Recentemente, algumas porteiras trancadas com cadeado, instaladas por fazendeiros ao longo da linha férrea, têm impedido o livre acesso da BPLF-PR (Brigada de Preservação de Linha Férrea do Paraná). Um dos casos ocorre no município de Quatiguá, onde o bloqueio impossibilita a passagem da brigada para vistorias e manutenção básica da linha.
A linha férrea em questão foi desativada oficialmente em 2001, mas ainda conserva vestígios importantes da antiga infraestrutura, como trilhos, dormentes e pontilhões. Mesmo sem circulação de trens há mais de duas décadas, os voluntários da BPLF-PR mantêm, há sete anos, uma rotina de visitas, limpeza e inspeções, com o objetivo de preservar a memória da ferrovia e seu valor histórico para a região.

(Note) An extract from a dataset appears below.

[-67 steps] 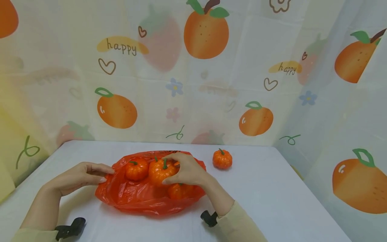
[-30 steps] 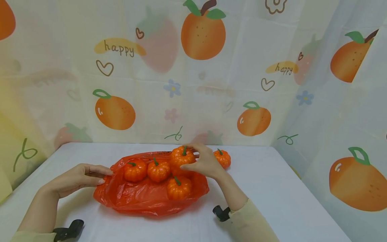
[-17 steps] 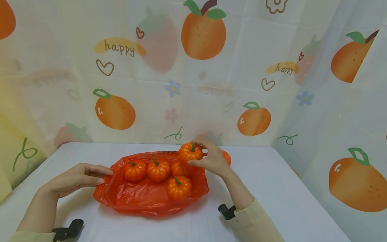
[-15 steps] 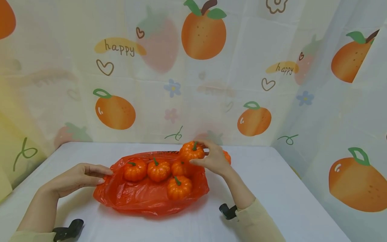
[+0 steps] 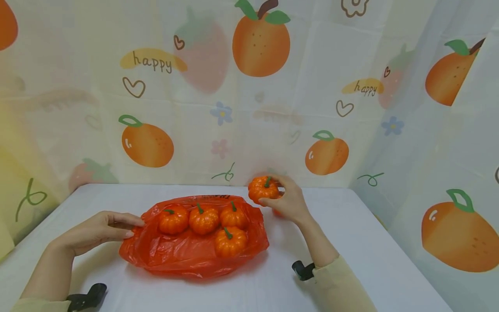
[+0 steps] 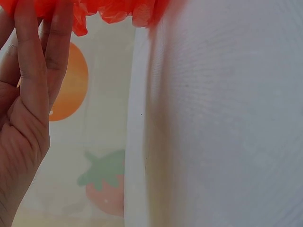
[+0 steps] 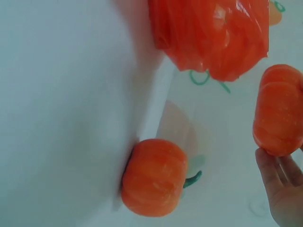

Chico Castilho, presidente da Brigada, informou que está em negociação com os proprietários rurais para garantir a abertura das porteiras. “Hoje eles estão deixando o acesso livre durante os fins de semana. Mas o ideal seria se tirasse as porteiras. Nosso trabalho é pacífico, técnico e cultural. Buscamos apenas manter o que sobrou da ferrovia viva, documentando e conservando trechos que fazem parte da história do Norte Pioneiro do Paraná”.